Up@dawn 2.0

Wednesday, December 3, 2025

How the American Humanist Association is empowering a new wave of atheist content creators

A quiet experiment could redefine how secular voices reach millions online and revive a movement that’s lost momentum

A few months ago, I was given the Humanist Media Award from the American Humanist Association. Rather than speak directly about my own work, I used my time to highlight a growing concern I’ve had about the broader atheism movement.

Here was my argument in a nutshell: Church/state separation is obviously under serious attack right now by the forces of Christian Nationalism. Scientific research is being defunded while prominent voices in the Republican-dominated government perpetuate pseudoscience and the whitewashing of history. Public education is being replaced with religious indoctrination. We don’t even have shared facts anymore. There’s never been a greater need for rational, evidence-based thinkers. That used to be our thing!

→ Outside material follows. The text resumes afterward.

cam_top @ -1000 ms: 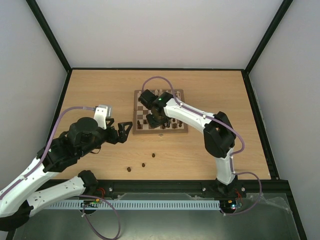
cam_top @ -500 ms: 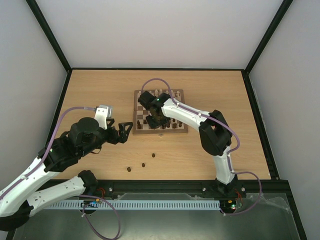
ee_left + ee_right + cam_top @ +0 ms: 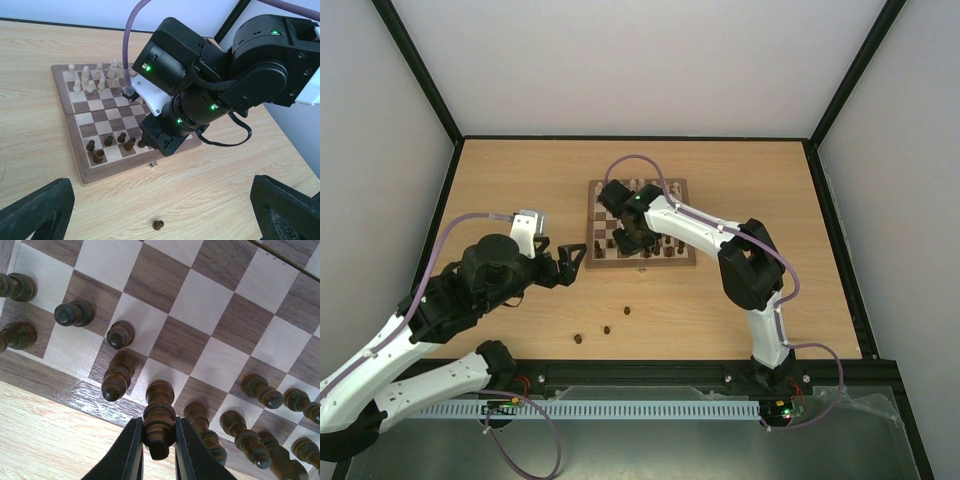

But books about godlessness, which helped spur the “New Atheism” movement decades ago, don’t get much attention anymore, no matter who’s writing them… and many of the most famous atheists in the country—Richard DawkinsBill Maher, etc.—have a host of problems in their own right.

We don’t have many prominent atheists these days who can capture attention for the right reasons. The ones who can break out of our bubble and speak to new audiences about the importance of a secular nation, and how church/state separation is good for believers and non-believers alike, and why religion itself is not a virtue. The ones who can push back against the daily assaults by conservative Christians on civil rights and women’s rights and LGBTQ rights—effectively and memorably. Even when those people exist, they’re doing it themselves, not as part of a larger movement.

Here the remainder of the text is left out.